„Heimgehtippelei“ von der freireisenden Tischlerin Jeanine Morack aus Berlin

Die Wanderjahre, auch als Walz, Tippelei oder Gesellenwanderung bezeichnet, beziehen sich auf die Wanderschaft zünftiger Gesellen. Sie umfassen die Zeit des Wanderns der Gesellen nach dem Abschluss ihrer Lehrzeit (Freisprechung). Die Wanderschaft war seit dem Spätmittelalter bis zur beginnenden Industrialisierung eine der Voraussetzungen für den Gesellen, die Prüfung zum Meiser zu beginnen. Die Gesellen sollten vor allem neue Arbeitspraktiken, Lebenserfahrung und fremde Orte, Regionen und Länder kennenlernen. Ein Handwerker, der sich auf dieser traditionellen Wanderschaft befindet, wird als Fremdgeschriebener oder Fremder bezeichnet.

Unsere Gemeinde Rüdersdorf bei Berlin hatte am Mittwoch, den 05.05.2010 plötzlich unangemeldeten Besuch: 6 Frauen, die auf Wanderschaft waren und immer noch sind. Sie haben alle ein Handwerk erlernt und sich als Gesellinnen auf den Weg gemacht, andere Länder kennen zu lernen und dort zu arbeiten.

Daria ist seit 3 Jahren auf der Walz. Sie kommt ursprünglich aus der Schweiz und ist gelernte Winzerin. Die 2. im Bunde ist Bine, sie ist seit 1,5 Jahren eine fremde Freireisende und kommt aus Koblenz. Aus Franken stammend ist Almuth, die ebenfalls seit 1,5 Jahren vereinslos auf Wanderschaft ist. Jeanine war 5 Wochen auf einem Dreimaster in der Karibik unterwegs und hat dort die Restaurationsarbeiten des Decks der „Martinique“ durchgeführt. Insgesamt ist sie 5 Monate auf dem Meer mit dem Schiff bis nach Venezuela „mitgeschippert“. Dort hat sie viel erlebt und kehrte nun an diesem Wochenende nach 4,5 Jahren Reisezeit wieder heim nach Berlin zu Ihrer Familie. Nathalie ist eine der 2 Begleiterinnen der jungen Frauen. Sie schon vor längerer Zeit heim gekehrt. Sie ist somit eine „einheimische“ Tischlerin. Regina ist Schwäbin und eine „einheimische“ Tischlerin wie Nathalie. Das heißt, sie ist nach 3,5 Jahren auch heim gekehrt von Ihrer Reise und begleitet nun Jeanine auf ihrem Weg nach Hause.

Üblich ist es allein zu reisen, das tut man auch die meiste Zeit, so berichten die Wanderinnen.

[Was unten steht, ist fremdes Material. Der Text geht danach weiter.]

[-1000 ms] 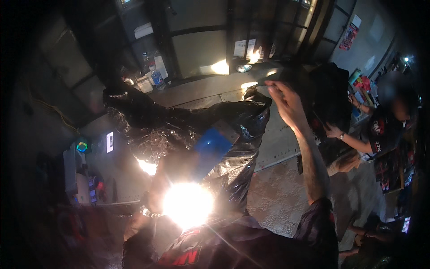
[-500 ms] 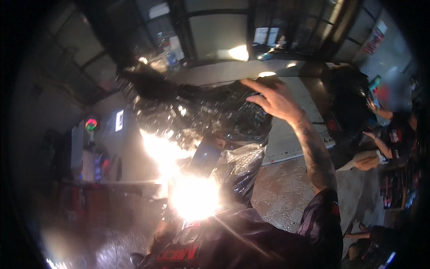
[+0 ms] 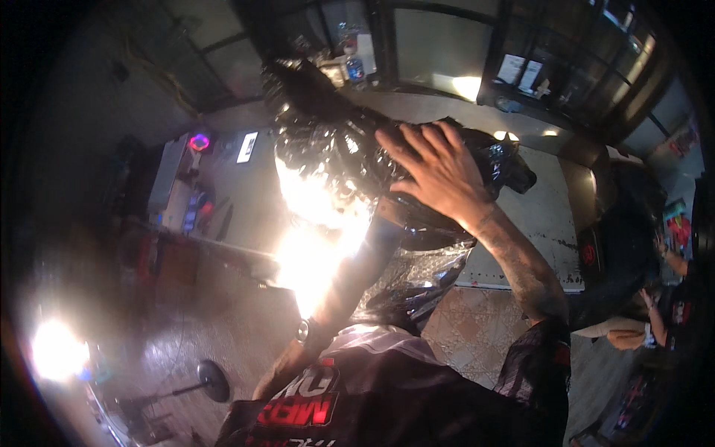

Dennoch trifft man sich – manchmal auch zufällig – zu Wandergesellinnentreffen, welche zur Verknüpfung mit gemeinsamen Baustellen dienen. Ein weiterer Zweck ist, neue Projekte zu besprechen und zu planen, sowie Erfahrungen aus zu tauschen. Ein erfahrender Wandergeselle leitet immer die neuen Gesellen ein. Das bedeutet, sie werden in der ersten Zeit ihrer Reise begleitet und der Erfahrende legt fest, wie lange sie reisen. Es sind aber mindestens 2 Jahre und 1 Tag vorgeschrieben oder mehr, erzählte uns eine der Wanderinnen. Große Strecken kann man per Anhalter zurücklegen, aber meistens wandert man zu Fuß und beschränkt sich daher nur auf das nötigste Gepäck. Beliebte Ziele sind Österreich, Dänemark und England. Daher muss man die englische Sprache schon beherrschen und spanisch sowie französisch sind vorteilhaft und hilfreich, gerade wenn man weiter entfernter Ziele ansteuert. Von der Gemeinde Rüdersdorf bekamen sie ein kleines Wegegeld mit auf die Weiterreise und den Stempel in ihr Wandertagebuch sowie ein kleines Notizbuch als Erinnerung, in dem sie dann neue Begebenheiten niederschrieben können.

Die Reiselust zu stillen, Abenteuer zu erleben und gleichzeitig mit der Arbeit, dem erlernten Handwerk zu verbinden, ist für die Frauen das „schlagende“ Argument für die Wanderschaft!